The task: When scanning the data, count every line with "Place" in it, and report only the resulting number.

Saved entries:
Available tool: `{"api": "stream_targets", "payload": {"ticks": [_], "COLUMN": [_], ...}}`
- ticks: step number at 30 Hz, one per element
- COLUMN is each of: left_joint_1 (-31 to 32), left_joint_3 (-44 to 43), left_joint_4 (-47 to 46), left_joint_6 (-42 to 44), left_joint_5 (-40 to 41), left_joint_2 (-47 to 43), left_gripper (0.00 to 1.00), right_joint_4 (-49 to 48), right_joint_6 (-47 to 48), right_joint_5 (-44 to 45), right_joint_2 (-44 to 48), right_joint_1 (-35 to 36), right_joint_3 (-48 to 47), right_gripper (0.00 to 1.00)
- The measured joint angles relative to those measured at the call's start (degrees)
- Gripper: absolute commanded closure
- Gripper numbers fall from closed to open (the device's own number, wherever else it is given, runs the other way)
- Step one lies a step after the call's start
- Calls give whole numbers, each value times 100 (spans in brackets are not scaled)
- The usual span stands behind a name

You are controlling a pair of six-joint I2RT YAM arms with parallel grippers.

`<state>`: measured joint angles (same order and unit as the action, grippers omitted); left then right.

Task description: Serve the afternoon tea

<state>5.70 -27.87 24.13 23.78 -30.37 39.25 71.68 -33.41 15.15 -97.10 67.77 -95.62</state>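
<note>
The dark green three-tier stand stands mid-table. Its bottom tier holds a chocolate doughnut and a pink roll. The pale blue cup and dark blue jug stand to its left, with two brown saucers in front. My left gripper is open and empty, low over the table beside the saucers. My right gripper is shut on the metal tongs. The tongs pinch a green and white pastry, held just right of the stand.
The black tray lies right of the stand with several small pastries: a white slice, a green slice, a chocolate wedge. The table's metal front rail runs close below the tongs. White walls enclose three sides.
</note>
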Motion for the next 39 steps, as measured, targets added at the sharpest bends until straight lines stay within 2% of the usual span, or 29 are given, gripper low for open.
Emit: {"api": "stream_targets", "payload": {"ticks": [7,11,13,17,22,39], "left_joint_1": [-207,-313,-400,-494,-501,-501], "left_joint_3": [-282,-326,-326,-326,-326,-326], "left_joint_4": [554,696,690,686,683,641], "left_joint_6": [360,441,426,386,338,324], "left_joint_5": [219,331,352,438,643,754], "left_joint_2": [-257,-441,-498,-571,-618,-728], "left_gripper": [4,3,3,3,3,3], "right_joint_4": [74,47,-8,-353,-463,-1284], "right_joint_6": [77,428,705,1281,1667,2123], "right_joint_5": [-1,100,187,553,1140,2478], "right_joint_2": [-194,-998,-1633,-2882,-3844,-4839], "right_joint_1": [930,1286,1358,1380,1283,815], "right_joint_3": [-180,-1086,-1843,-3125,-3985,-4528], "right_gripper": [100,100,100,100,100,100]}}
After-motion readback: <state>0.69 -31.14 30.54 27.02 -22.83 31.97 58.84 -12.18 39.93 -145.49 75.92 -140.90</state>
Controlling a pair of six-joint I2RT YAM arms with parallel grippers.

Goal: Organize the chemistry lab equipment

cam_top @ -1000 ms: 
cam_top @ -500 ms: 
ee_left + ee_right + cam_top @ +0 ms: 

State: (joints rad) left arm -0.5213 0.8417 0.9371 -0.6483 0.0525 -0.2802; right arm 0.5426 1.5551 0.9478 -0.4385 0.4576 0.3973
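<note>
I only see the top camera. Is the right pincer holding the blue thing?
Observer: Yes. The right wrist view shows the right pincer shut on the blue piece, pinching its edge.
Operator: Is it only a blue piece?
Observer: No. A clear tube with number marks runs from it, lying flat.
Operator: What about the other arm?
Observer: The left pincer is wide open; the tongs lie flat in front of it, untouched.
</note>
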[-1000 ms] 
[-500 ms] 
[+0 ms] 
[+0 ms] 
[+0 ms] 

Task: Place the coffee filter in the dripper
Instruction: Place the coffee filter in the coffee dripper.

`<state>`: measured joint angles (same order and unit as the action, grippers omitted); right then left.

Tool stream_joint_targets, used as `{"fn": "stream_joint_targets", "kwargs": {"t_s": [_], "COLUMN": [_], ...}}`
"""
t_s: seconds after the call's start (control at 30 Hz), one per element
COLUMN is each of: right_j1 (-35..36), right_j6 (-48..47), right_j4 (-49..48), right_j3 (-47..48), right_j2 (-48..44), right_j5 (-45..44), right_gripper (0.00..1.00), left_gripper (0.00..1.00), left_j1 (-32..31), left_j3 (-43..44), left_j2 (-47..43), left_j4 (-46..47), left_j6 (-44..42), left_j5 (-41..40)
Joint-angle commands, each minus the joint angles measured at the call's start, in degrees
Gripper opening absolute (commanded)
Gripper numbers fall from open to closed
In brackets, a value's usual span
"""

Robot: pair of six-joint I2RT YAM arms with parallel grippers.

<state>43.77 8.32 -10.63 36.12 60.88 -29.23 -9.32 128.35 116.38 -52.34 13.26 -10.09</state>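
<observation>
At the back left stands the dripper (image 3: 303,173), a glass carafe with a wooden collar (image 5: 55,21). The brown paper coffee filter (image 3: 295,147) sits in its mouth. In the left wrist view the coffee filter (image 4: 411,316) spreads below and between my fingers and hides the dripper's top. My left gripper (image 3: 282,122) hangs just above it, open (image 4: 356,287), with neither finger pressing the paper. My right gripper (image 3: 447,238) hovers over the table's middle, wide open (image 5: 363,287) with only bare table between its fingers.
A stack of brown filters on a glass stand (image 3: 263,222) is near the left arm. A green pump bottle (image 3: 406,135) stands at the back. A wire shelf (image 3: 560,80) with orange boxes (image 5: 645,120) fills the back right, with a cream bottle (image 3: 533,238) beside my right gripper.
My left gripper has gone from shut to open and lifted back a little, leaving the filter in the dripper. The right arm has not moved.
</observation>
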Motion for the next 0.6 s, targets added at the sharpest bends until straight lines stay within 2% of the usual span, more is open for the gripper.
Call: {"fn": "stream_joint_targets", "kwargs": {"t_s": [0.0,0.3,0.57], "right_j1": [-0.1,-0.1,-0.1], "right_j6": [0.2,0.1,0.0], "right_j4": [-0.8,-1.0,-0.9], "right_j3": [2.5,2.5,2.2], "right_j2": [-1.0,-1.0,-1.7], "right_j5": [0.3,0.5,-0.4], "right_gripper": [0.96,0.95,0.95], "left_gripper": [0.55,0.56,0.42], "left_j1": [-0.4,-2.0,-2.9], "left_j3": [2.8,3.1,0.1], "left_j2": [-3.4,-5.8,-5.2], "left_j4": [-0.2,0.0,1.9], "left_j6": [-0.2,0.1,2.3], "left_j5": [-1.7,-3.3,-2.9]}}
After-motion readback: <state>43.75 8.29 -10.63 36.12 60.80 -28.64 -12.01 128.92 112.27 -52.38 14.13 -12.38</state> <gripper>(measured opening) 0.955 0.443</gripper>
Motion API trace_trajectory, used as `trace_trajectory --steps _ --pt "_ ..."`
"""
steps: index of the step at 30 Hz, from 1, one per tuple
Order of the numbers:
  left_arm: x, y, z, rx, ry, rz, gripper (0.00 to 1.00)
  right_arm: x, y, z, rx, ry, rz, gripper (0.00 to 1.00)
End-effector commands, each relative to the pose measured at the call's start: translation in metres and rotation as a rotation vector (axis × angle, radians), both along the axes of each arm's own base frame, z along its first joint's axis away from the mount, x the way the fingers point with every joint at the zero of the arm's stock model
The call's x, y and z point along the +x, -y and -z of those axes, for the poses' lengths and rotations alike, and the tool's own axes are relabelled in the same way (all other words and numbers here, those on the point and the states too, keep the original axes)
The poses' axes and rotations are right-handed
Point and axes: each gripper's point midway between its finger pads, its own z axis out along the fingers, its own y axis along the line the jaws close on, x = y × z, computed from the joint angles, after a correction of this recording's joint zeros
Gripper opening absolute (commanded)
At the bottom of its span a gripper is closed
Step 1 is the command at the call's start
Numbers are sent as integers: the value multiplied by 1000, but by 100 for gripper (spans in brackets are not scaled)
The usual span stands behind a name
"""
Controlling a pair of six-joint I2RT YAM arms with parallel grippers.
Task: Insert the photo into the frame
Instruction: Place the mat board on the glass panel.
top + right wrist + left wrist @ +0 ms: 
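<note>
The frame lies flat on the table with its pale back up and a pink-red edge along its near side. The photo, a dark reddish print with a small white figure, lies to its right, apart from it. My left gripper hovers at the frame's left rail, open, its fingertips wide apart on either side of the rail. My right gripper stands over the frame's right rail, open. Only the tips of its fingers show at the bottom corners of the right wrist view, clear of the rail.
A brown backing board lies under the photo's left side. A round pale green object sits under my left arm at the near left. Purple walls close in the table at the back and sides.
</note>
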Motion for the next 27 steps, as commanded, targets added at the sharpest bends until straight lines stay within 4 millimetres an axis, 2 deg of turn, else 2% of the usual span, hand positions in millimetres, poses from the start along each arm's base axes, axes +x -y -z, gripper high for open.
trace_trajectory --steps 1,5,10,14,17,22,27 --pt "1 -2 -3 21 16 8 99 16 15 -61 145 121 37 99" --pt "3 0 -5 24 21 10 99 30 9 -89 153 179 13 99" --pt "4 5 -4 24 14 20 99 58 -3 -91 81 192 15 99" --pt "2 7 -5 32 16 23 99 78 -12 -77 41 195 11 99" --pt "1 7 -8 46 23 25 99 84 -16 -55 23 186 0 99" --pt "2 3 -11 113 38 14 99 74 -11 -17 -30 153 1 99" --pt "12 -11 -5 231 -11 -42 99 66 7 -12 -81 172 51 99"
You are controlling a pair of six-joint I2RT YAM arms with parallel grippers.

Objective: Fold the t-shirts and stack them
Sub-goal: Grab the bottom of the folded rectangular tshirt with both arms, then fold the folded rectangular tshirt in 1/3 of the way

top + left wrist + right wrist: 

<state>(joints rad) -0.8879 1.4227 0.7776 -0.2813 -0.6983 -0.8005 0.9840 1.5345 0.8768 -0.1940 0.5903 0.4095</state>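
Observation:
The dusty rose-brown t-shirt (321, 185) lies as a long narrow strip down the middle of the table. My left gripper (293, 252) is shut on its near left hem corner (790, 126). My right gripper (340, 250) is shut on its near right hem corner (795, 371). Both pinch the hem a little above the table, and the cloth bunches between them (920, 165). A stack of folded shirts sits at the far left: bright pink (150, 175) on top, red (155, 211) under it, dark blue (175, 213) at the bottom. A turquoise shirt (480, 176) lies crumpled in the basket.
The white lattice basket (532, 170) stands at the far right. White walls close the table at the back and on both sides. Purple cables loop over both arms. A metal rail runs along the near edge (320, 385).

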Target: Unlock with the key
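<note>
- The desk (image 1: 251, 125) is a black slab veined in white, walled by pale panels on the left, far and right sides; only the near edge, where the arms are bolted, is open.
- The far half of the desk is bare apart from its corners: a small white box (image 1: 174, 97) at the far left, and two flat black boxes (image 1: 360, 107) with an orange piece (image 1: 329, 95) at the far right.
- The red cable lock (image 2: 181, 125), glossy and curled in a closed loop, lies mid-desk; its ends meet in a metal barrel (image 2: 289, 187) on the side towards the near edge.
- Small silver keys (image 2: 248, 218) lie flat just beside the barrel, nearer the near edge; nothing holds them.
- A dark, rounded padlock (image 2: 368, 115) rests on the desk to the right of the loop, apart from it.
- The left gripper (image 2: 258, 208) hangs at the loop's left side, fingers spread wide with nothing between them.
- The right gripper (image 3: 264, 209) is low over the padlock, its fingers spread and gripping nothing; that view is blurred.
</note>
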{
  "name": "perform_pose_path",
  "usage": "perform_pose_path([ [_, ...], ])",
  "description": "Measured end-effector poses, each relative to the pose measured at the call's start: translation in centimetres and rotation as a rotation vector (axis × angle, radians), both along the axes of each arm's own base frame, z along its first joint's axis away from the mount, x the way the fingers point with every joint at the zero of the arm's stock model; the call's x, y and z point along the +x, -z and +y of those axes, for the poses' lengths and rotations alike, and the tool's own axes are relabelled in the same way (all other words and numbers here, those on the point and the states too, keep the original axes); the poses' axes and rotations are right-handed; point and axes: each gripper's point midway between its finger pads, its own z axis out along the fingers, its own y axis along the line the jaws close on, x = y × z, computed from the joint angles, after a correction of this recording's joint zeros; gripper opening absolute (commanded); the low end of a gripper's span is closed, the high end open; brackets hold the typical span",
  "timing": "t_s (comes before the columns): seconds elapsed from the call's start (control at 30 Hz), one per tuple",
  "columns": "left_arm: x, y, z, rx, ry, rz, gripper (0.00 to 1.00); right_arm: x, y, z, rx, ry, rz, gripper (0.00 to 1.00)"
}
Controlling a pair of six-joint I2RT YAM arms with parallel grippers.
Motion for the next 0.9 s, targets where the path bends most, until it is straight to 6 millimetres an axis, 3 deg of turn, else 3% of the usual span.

Result: 3